» **Work task**:
Read through the data, and wherever a line holds the word "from", write that line out.

━━━

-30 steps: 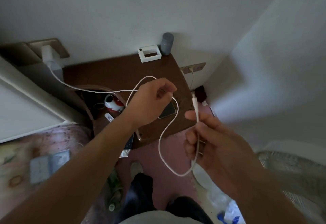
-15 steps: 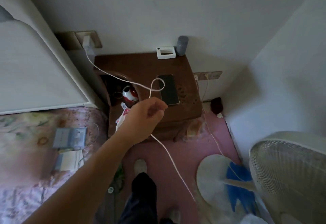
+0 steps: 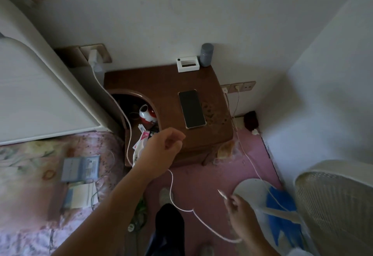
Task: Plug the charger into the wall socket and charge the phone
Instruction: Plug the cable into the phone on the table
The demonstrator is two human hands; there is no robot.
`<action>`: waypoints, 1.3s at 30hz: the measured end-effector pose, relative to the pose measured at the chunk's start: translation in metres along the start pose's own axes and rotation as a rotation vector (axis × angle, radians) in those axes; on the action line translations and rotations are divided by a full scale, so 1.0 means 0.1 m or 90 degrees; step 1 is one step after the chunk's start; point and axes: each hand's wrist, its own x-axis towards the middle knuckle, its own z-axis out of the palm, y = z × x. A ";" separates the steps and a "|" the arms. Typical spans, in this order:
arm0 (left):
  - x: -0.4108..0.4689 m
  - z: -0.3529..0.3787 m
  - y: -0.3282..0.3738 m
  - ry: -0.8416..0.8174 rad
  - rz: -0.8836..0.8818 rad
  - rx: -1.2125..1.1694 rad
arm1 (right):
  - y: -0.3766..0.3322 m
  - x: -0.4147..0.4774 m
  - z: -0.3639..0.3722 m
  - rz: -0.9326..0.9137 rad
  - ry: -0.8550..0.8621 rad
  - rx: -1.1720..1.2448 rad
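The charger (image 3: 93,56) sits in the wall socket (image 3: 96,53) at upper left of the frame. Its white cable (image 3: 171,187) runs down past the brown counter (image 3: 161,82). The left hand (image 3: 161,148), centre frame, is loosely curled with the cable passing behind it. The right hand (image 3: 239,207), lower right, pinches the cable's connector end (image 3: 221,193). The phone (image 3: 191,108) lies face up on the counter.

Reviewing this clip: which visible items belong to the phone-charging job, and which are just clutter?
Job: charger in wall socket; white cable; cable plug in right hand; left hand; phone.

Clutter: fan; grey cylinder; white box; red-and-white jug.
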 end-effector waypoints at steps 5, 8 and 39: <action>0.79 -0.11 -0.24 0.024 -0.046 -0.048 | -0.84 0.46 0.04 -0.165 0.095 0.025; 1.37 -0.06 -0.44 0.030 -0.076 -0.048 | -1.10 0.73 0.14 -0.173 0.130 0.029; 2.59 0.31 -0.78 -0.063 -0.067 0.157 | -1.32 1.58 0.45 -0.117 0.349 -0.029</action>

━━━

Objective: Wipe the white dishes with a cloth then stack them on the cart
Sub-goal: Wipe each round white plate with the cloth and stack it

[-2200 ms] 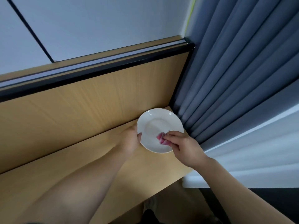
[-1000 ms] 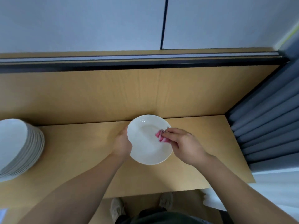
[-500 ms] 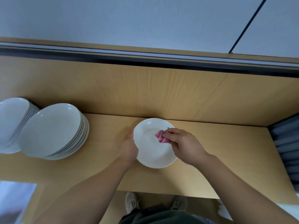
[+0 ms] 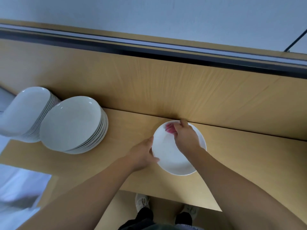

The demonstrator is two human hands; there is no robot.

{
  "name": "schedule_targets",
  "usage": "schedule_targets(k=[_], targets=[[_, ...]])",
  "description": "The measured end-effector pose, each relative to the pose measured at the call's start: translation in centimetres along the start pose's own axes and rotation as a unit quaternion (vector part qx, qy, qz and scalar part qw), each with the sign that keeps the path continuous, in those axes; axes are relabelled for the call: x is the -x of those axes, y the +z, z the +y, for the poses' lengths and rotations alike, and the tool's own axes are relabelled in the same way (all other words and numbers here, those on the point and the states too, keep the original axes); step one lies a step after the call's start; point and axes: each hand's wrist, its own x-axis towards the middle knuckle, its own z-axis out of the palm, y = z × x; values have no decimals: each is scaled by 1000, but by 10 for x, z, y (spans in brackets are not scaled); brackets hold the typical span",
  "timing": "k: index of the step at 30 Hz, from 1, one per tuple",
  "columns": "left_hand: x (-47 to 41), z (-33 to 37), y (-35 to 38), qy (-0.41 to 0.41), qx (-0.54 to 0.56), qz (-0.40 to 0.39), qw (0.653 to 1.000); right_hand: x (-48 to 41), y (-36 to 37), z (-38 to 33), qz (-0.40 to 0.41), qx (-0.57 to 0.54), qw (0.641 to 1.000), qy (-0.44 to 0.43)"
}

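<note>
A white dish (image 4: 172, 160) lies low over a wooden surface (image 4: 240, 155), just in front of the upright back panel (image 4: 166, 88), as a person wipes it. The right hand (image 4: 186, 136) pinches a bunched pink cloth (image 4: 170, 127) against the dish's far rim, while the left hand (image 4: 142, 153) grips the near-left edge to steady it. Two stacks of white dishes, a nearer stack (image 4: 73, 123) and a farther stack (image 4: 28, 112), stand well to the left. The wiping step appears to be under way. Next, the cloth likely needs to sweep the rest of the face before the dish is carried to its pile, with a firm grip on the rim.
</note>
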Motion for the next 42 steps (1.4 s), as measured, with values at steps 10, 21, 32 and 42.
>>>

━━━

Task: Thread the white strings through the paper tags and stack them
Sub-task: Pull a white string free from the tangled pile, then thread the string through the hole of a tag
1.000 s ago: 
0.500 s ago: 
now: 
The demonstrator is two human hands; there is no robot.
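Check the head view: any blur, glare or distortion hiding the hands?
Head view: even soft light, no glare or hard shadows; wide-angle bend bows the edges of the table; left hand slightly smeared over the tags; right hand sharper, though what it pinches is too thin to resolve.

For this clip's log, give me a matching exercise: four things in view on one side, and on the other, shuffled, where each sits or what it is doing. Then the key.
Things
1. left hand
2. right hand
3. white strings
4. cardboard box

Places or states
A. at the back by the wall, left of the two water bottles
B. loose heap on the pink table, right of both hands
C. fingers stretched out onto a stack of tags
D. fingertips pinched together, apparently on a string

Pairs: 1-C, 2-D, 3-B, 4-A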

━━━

» **Response**:
  "timing": "k: index of the step at 30 Hz, from 1, one per tuple",
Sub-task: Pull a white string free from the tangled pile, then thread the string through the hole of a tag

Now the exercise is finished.